March 26, 2019

Tomorrow I’ll meet with my G-tube doctor, and he’ll decide if it’s time to pull the G-tube out.

I’m scared, because in the past I’ve never had a good experience with that doctor. Like, never.

The G-tube is something I rely on, and it’s been hard trying to quit. I’m sorry if I’m not chronically ill enough for your sympathy.

Also, thinking about March 24, 2019, I have to go through with this entire process in fifteen years. Do I even need to pull it out?

Once it’s out, it’s out. For good.

That means if I slack off on nutrition, or become sick enough that I can’t eat, the door is closed. Forever.

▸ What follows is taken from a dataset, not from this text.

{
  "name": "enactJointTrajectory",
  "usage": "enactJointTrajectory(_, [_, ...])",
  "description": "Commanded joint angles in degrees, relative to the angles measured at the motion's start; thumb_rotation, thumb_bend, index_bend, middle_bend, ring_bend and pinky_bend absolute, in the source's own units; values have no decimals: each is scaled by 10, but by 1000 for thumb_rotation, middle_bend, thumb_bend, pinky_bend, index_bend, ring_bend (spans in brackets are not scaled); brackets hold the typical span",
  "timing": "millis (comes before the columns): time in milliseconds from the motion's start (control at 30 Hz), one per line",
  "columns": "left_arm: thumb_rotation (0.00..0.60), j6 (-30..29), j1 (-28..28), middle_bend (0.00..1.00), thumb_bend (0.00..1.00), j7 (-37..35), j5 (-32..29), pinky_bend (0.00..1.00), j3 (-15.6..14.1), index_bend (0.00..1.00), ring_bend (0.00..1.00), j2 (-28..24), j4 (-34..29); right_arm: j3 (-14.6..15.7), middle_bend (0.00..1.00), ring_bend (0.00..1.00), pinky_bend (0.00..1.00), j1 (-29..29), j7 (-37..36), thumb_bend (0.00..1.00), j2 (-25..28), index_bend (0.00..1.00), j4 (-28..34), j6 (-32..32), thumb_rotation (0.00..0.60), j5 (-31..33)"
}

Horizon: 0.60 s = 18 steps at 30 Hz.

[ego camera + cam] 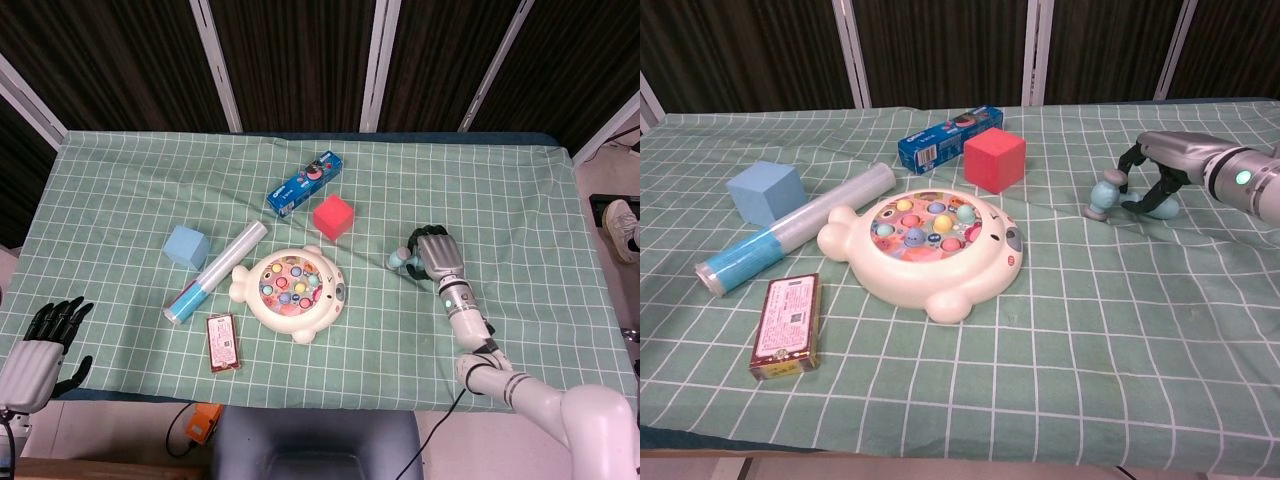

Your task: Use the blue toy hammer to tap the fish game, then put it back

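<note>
Chest view: right robot hand [1152,172] apparently grips the blue toy hammer [1127,199], handle mostly hidden.

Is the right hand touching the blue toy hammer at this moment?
Touching. In the chest view the right hand arches over the blue toy hammer, dark fingers meeting its handle behind the head.
</note>
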State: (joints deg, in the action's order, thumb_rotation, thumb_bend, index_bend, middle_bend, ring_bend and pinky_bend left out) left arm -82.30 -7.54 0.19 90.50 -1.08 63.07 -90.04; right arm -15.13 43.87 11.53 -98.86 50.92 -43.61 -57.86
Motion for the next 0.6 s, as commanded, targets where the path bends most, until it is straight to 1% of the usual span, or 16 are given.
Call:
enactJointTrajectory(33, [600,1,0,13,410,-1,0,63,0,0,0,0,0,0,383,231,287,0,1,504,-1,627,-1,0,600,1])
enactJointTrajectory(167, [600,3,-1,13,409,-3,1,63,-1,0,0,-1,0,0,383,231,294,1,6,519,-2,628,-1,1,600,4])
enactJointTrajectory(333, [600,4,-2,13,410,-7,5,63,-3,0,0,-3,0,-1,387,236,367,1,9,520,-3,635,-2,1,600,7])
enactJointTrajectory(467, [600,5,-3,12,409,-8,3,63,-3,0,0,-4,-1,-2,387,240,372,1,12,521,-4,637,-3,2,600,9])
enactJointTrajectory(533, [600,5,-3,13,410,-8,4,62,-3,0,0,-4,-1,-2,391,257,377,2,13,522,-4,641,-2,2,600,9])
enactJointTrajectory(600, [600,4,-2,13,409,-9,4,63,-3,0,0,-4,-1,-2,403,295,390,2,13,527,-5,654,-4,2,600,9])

Or if I go through surgery to get it inserted again. 😰

Would it be better in the long run to not remove it? Geez, I don’t want to think about it.

May 4, 2019

Every since the biopsy (April 24, 2019) my heart’s been acting a little weird. Sometimes I feel palpitations, like the ones that occurred right after transplant.

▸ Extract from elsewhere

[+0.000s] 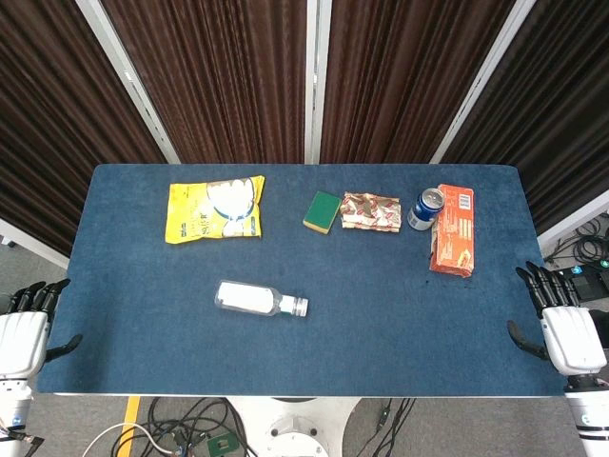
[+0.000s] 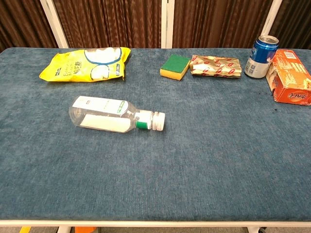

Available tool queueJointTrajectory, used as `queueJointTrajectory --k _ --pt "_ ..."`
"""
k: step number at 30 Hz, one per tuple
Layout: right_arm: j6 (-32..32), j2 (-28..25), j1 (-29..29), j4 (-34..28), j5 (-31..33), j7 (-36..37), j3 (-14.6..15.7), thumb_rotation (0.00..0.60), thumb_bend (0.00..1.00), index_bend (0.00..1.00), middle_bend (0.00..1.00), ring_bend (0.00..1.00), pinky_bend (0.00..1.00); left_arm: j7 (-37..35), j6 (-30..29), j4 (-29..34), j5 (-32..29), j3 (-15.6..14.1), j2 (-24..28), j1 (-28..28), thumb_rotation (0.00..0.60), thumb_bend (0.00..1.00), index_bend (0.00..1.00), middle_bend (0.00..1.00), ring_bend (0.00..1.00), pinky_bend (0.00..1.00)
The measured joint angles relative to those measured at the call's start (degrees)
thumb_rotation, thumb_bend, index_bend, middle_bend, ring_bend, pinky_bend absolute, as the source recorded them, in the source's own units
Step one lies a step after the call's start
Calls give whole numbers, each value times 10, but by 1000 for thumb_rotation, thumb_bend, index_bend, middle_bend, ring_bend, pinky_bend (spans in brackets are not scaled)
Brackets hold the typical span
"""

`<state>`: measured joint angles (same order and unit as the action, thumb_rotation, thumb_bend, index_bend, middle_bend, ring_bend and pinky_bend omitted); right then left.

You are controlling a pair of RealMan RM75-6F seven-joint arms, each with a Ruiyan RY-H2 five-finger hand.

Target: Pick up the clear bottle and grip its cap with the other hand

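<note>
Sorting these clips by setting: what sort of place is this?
Likely a robot test room, not a home: a blue-covered table before dark curtains, loose cables on the floor.

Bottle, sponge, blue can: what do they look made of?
Bottle: looks like clear glossy plastic; the table shows through its walls, with a white label and a pale ribbed cap.
Sponge: likely yellow foam under a green scouring layer, matte and slightly rough-looking.
Blue can: probably aluminium; printed glossy side, bare silvery rim at the top.
</note>
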<state>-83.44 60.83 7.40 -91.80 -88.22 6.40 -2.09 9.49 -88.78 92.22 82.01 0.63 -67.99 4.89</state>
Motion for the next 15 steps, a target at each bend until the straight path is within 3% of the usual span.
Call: queueJointTrajectory --k 9,15 --pt "1 -7 1 -4 -5 17 -1 600 306 0 21 0 0 5 12 8 8 4 3 3 600 130 172 208 132 178" --pt "-5 -29 8 -13 -13 35 -13 600 305 0 24 0 0 -7 49 15 27 18 10 40 600 129 172 208 132 182"
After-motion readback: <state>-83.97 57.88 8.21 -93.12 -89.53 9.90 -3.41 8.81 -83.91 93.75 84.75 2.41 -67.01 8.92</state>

While swimming today, my heart had full on palpitations, which is weird, since I didn’t even do any strenuous exercise.

I decided to take today easy. Even with a relaxing swim, I still felt heart palpitations afterwards. It calmed down after ten minutes in the hot tub.

Yeah, it’s been weird. I could be sitting down doing homework when BOOM, BOOM, BOOM and then it’s gone.

I don’t know if it’s anxiety or if it’s actually real. I’m considering anxiety because last year I used to feel fake episodes of arrhythmia.